◆ How to complete this task ◆
All lines of the listing below are to be printed again exactly.

- - -

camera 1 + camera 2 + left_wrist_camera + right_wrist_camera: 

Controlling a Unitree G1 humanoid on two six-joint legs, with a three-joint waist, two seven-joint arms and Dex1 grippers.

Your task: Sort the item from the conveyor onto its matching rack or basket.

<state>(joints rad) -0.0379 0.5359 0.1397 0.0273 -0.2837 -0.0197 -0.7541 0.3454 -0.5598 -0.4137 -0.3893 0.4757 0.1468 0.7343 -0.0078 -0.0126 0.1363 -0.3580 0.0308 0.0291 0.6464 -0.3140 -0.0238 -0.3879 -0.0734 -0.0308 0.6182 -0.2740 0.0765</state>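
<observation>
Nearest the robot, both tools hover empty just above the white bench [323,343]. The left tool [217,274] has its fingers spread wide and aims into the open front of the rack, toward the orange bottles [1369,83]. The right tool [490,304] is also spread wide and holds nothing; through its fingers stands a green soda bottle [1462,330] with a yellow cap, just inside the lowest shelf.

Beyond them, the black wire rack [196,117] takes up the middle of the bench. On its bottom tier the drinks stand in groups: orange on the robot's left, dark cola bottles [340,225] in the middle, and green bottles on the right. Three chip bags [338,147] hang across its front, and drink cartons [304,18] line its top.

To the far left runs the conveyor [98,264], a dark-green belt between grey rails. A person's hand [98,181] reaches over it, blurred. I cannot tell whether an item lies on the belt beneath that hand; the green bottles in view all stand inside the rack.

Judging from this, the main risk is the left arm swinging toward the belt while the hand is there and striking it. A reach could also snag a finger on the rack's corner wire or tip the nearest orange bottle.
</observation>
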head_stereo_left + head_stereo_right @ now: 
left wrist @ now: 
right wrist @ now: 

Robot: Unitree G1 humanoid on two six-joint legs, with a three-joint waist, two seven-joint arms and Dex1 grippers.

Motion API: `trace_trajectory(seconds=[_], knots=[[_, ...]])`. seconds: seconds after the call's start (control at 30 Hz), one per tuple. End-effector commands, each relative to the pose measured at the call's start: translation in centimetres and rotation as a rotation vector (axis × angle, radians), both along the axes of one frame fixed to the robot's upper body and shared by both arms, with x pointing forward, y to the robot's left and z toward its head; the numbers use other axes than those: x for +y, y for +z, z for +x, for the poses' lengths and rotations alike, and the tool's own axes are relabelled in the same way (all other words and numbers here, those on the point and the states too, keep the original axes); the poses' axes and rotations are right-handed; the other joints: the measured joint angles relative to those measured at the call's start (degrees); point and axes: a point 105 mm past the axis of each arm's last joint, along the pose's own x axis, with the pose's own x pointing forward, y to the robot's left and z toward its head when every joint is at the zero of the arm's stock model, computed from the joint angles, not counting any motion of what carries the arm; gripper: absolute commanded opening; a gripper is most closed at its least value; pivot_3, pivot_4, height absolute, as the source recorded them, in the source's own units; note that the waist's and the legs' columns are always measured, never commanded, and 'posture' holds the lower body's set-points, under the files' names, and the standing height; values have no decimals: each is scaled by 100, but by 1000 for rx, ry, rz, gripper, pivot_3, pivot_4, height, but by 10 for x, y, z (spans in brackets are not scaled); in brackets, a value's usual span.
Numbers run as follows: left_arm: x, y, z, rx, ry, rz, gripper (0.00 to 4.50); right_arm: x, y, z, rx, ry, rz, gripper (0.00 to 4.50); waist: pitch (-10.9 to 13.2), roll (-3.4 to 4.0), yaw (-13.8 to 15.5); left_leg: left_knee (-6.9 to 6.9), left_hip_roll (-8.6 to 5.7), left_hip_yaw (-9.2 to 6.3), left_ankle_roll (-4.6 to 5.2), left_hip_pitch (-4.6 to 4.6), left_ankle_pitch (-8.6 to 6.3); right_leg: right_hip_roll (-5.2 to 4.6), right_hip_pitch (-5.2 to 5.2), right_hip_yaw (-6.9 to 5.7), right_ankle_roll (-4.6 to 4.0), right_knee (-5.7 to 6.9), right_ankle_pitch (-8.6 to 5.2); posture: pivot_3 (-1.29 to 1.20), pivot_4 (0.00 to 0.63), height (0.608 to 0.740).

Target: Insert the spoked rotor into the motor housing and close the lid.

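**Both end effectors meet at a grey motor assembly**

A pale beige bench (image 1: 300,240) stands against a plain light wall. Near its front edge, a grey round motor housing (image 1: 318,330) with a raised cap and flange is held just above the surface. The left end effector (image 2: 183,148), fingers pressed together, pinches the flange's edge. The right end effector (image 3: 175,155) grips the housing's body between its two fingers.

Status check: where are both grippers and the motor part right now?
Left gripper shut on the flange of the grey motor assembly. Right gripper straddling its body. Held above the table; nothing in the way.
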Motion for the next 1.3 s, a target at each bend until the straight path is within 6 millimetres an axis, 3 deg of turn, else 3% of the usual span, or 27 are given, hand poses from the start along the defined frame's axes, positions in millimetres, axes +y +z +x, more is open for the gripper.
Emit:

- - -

◆ Problem solution ◆
camera 1 + camera 2 + left_wrist_camera + right_wrist_camera: 

Controlling a Unitree G1 humanoid on two six-joint legs, with a three-joint waist, two seven-joint arms and Dex1 grippers.

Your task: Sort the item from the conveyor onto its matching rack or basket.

<state>(joints rad) -0.0379 0.5359 0.1397 0.0273 -0.2837 -0.0197 -0.7541 0.3454 -0.5598 -0.4137 -0.3893 0.4757 0.1468 0.7343 -0.0078 -0.0126 0.1363 -0.3580 0.0308 0.0291 0.6464 -0.3140 -0.0238 -0.3879 -0.0734 -0.0308 0.6182 -0.2740 0.0765</state>
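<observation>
Nearest the robot, both tools hover empty just above the white bench [323,343]. The left tool [217,274] has its fingers spread wide and aims into the open front of the rack, toward the orange bottles [1369,83]. The right tool [490,304] is also spread wide and holds nothing; through its fingers stands a green soda bottle [1462,330] with a yellow cap, just inside the lowest shelf.

Beyond them, the black wire rack [196,117] takes up the middle of the bench. On its bottom tier the drinks stand in groups: orange on the robot's left, dark cola bottles [340,225] in the middle, and green bottles on the right. Three chip bags [338,147] hang across its front, and drink cartons [304,18] line its top.

To the far left runs the conveyor [98,264], a dark-green belt between grey rails. A person's hand [98,181] reaches over it, blurred. I cannot tell whether an item lies on the belt beneath that hand; the green bottles in view all stand inside the rack.

Judging from this, the main risk is the left arm swinging toward the belt while the hand is there and striking it. A reach could also snag a finger on the rack's corner wire or tip the nearest orange bottle.
</observation>
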head_stereo_left + head_stereo_right @ now: 
left wrist @ now: 
right wrist @ now: 

Robot: Unitree G1 humanoid on two six-joint legs, with a three-joint waist, two seven-joint arms and Dex1 grippers.

Motion API: `trace_trajectory(seconds=[_], knots=[[_, ...]])`. seconds: seconds after the call's start (control at 30 Hz), one per tuple. End-effector commands, each relative to the pose measured at the call's start: translation in centimetres and rotation as a rotation vector (axis × angle, radians), both along the axes of one frame fixed to the robot's upper body and shared by both arms, with x pointing forward, y to the robot's left and z toward its head; the numbers use other axes than those: x for +y, y for +z, z for +x, for the poses' lengths and rotations alike, and the tool's own axes are relabelled in the same way (all other words and numbers here, those on the point and the states too, keep the original axes); the poses' axes and rotations are right-handed; the other joints: the measured joint angles relative to those measured at the call's start (degrees); point and axes: a point 105 mm past the axis of each arm's last joint, along the pose's own x axis, with the pose's own x pointing forward, y to the robot's left and z toward its head when every joint is at the zero of the arm's stock model, computed from the joint angles, not counting any motion of what carries the arm; gripper: absolute commanded opening; a gripper is most closed at its least value; pivot_3, pivot_4, height absolute, as the source recorded them, in the source's own units; note that the waist's and the legs' columns are always measured, never commanded, and 'posture' holds the lower body's set-points, under the files' names, and the standing height; values have no decimals: each is scaled by 100, but by 1000 for rx, ry, rz, gripper, pivot_3, pivot_4, height, but by 10 for x, y, z (spans in brackets are not scaled); in brackets, a value's usual span.
Numbers run as follows: left_arm: x, y, z, rx, ry, rz, gripper (0.00 to 4.50); right_arm: x, y, z, rx, ry, rz, gripper (0.00 to 4.50); waist: pitch (-10.9 to 13.2), roll (-3.4 to 4.0), yaw (-13.8 to 15.5); left_leg: left_knee (-6.9 to 6.9), left_hip_roll (-8.6 to 5.7), left_hip_yaw (-9.2 to 6.3), left_ankle_roll (-4.6 to 5.2), left_hip_pitch (-4.6 to 4.6), left_ankle_pitch (-8.6 to 6.3); right_leg: right_hip_roll (-5.2 to 4.6), right_hip_pitch (-5.2 to 5.2), right_hip_yaw (-6.9 to 5.7), right_ankle_roll (-4.6 to 4.0), right_knee (-5.7 to 6.9), right_ankle_pitch (-8.6 to 5.2); posture: pivot_3 (-1.29 to 1.20), pivot_4 (0.00 to 0.63), height (0.608 to 0.740).

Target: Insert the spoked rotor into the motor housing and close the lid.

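**Both end effectors meet at a grey motor assembly**

A pale beige bench (image 1: 300,240) stands against a plain light wall. Near its front edge, a grey round motor housing (image 1: 318,330) with a raised cap and flange is held just above the surface. The left end effector (image 2: 183,148), fingers pressed together, pinches the flange's edge. The right end effector (image 3: 175,155) grips the housing's body between its two fingers.

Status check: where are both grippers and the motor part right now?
Left gripper shut on the flange of the grey motor assembly. Right gripper straddling its body. Held above the table; nothing in the way.
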Motion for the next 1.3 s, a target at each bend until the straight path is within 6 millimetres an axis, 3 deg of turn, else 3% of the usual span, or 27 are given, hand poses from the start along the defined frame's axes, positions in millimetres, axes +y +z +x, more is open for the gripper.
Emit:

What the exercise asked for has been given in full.